Au 3ème titre, China interpelle un « turbulent un peu imbibé », qui perturbe l’audience depuis le début du set. Elle ne se démonte pas…. « Allez toi… viens ici… monte vers moi…au lieu de faire le malin en bas, viens ici. ». L’homme s’exécute….Il monte un peu péniblement sur scène. China le somme : C’est quoi ton prénom…. « Gilbert »… Ah oui « Gilbert »…. et bien tu vois, jusqu’à maintenant (elle désigne le public), ils savaient qui j’étais … moi sur scène, mais ils ignoraient qui était le lourdaud qui la ramenait … Maintenant ils savent qui est « Gilbert ». Elle va le soigner aux petits oignons et avec un humour ravageur.

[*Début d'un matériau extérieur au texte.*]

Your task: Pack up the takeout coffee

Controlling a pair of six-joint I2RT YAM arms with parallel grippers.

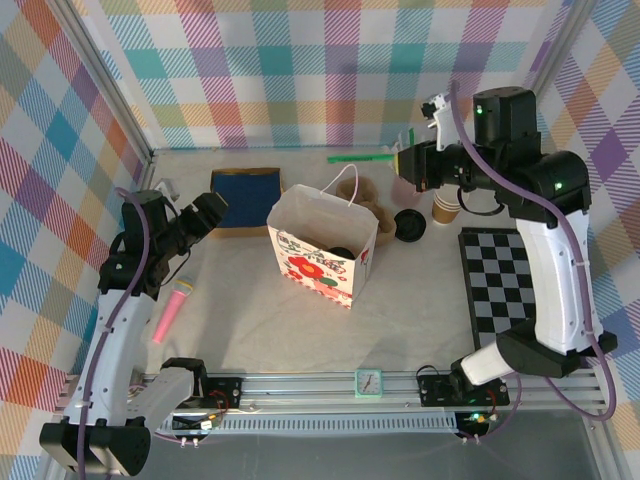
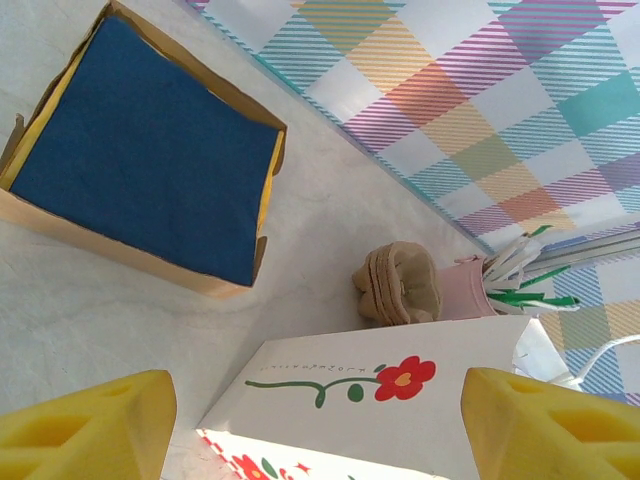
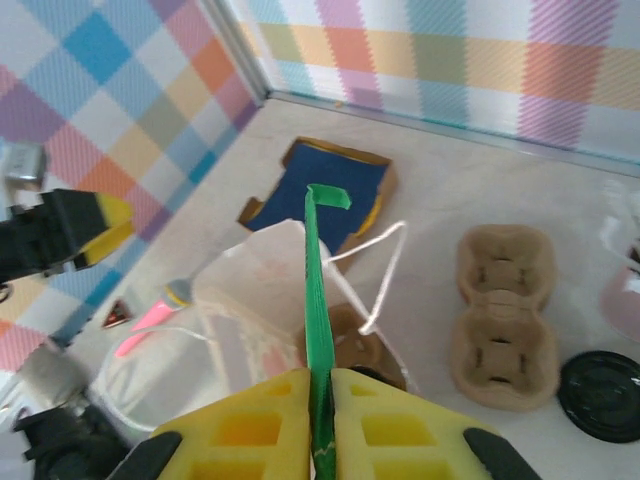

Gilbert fera passer le bonjour à Dee Dee, offrira son écharpe à China, avant de retourner à sa place, beaucoup plus calme, aux pieds de l’estrade.
Et oui, Madame, vous êtes une grande dame, une classe terrible, une artiste qui nous fait sortir des schémas habituels. Vous êtes China Moses, la chanteuse que l’on aime entendre, et celle que chacun d’entre nous aimerait avoir pour amie.